▶ **TASK BRIEF**: Whichever lines of the entries hold the word "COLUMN" should be identified and copied.
### RECORDS FOR THIS TASK
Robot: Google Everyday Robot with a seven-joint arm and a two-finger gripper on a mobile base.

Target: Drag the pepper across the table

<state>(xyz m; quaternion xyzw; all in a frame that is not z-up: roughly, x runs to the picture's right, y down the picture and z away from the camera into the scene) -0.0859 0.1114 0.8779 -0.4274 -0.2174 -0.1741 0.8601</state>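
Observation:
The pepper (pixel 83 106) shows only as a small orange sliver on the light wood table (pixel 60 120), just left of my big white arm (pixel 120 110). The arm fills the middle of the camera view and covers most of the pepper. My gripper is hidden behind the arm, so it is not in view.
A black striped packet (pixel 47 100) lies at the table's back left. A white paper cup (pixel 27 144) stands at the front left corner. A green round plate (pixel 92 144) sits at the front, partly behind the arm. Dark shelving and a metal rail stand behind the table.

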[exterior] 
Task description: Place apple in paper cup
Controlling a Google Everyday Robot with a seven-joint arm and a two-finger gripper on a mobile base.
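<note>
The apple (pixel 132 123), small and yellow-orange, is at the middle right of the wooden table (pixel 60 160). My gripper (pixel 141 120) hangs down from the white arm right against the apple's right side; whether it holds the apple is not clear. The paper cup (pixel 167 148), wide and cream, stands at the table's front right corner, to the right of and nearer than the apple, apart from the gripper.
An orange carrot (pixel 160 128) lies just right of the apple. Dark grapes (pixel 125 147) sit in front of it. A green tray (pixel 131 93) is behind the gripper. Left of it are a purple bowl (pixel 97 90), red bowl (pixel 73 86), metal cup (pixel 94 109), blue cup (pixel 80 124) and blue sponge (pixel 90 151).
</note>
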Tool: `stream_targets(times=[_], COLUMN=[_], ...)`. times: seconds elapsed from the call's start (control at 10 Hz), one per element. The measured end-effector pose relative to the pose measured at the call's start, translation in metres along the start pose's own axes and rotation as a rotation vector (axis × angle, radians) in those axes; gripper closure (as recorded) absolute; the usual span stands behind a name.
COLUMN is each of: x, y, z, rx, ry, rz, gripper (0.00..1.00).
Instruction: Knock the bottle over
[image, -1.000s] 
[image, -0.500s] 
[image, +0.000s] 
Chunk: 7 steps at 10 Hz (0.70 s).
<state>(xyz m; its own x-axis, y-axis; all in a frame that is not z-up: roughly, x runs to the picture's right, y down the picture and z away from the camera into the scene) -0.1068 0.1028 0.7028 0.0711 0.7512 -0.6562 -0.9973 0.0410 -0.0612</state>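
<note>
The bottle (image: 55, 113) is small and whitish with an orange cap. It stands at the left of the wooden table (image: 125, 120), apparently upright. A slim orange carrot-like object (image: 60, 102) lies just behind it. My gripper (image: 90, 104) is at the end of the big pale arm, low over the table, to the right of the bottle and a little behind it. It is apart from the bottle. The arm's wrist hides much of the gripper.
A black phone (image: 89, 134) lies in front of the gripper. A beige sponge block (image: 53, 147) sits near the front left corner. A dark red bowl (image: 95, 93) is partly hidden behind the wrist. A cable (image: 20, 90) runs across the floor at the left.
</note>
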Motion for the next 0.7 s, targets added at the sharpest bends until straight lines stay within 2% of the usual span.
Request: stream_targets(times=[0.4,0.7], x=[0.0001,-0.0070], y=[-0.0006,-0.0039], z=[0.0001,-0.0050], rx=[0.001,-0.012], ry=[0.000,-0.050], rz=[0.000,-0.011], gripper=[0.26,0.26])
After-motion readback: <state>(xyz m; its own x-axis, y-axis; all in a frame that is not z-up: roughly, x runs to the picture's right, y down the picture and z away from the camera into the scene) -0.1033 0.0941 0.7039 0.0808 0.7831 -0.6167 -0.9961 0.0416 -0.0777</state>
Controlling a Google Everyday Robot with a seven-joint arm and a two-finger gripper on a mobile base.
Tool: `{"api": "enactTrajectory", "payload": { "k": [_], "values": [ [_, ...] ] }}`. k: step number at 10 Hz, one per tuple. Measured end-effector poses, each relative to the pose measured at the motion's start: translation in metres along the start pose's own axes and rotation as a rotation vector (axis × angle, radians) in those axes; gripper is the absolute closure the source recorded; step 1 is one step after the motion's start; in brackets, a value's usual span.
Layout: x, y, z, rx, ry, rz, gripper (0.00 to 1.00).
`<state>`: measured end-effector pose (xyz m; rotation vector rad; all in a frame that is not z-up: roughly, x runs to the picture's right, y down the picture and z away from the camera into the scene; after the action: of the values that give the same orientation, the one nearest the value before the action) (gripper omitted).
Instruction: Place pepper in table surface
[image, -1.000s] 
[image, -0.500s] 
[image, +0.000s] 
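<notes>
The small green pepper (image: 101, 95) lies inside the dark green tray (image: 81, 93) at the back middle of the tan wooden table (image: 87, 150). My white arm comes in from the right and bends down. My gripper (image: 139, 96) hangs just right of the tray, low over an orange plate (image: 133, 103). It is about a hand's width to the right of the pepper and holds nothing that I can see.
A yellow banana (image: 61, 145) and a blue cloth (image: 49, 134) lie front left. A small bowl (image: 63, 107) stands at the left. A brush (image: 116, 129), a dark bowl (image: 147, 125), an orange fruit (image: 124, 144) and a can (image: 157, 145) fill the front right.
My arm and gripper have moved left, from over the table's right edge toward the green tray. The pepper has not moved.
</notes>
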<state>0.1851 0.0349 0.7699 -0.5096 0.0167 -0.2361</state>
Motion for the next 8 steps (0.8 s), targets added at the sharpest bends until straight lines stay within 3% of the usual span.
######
▶ **ANSWER SPACE**:
Tool: `stream_targets(times=[_], COLUMN=[_], ...)`. times: seconds elapsed from the call's start (control at 10 Hz), one per element. The measured end-effector pose relative to the pose measured at the call's start, translation in metres along the start pose's own axes and rotation as a rotation vector (axis × angle, radians) in those axes; gripper closure (as recorded) absolute; the usual span stands behind a name.
COLUMN is each of: x, y, z, rx, ry, rz, gripper (0.00..1.00).

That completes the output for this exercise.